L’essentiel : à partir de juin 24, il est fort probable que le président de la Chambre soit différent.
- Plus qu’un signal : au PS, on est en train de compiler les listes. Et il ne semble pas que Tillieux revienne à la Chambre. Selon La Libre, elle serait en tête de liste pour la région wallonne dans sa ville natale de Namur, y poursuivant ainsi sa carrière. Pierre-Yves Dermagne (PS), le vice-premier ministre, établira la liste de la Chambre à Namur.

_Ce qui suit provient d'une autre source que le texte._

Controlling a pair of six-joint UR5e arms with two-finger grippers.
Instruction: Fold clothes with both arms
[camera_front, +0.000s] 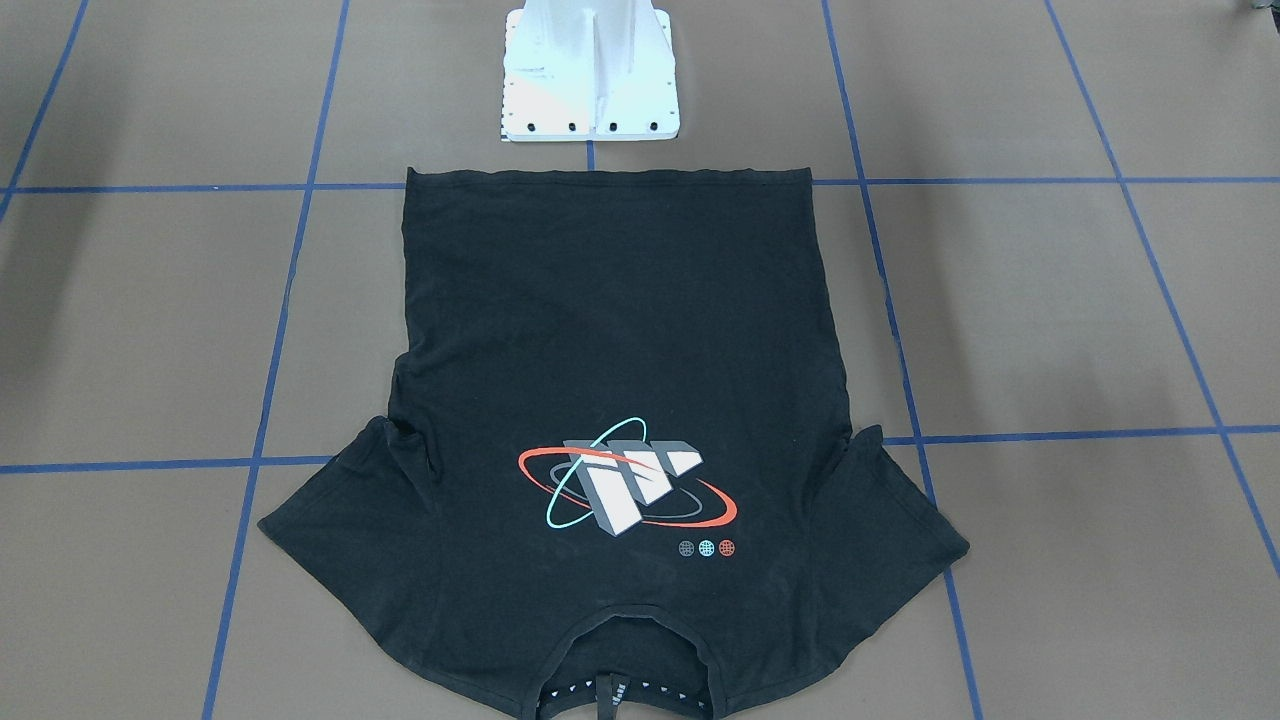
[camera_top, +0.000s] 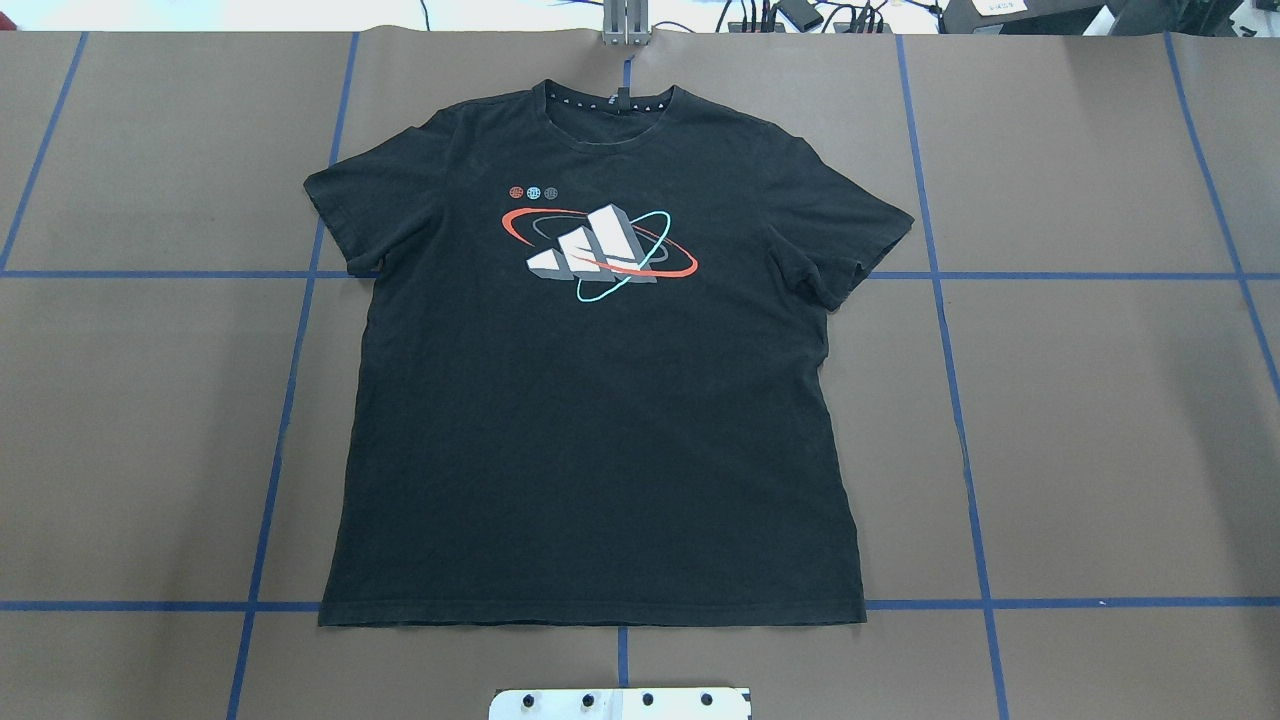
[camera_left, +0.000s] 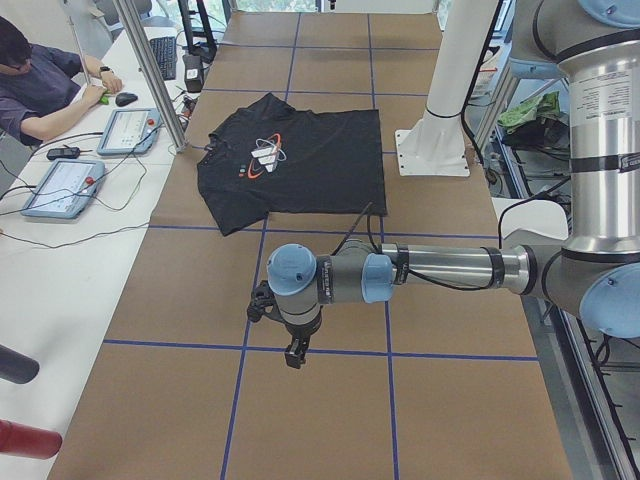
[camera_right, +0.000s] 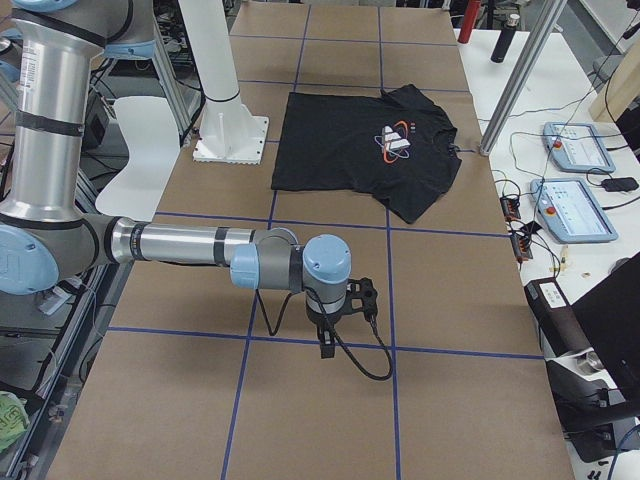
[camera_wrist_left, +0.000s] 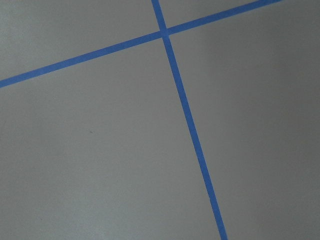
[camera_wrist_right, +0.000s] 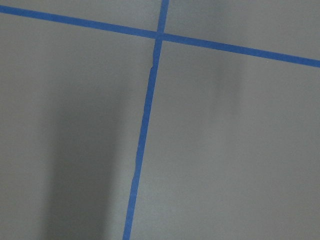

- Cela signifie que Tillieux quittera très probablement l’hémicycle et que le marteau de président passera à une autre personne. Cela se fait d’abord temporairement, via un ancien président qui peut servir de figure de consensus, avant qu’une nouvelle majorité ne se forme et qu’un nouveau président de la Chambre soit désigné. Pour Tillieux, c’était Patrick Dewael (Open Vld) en 2019 et 2020.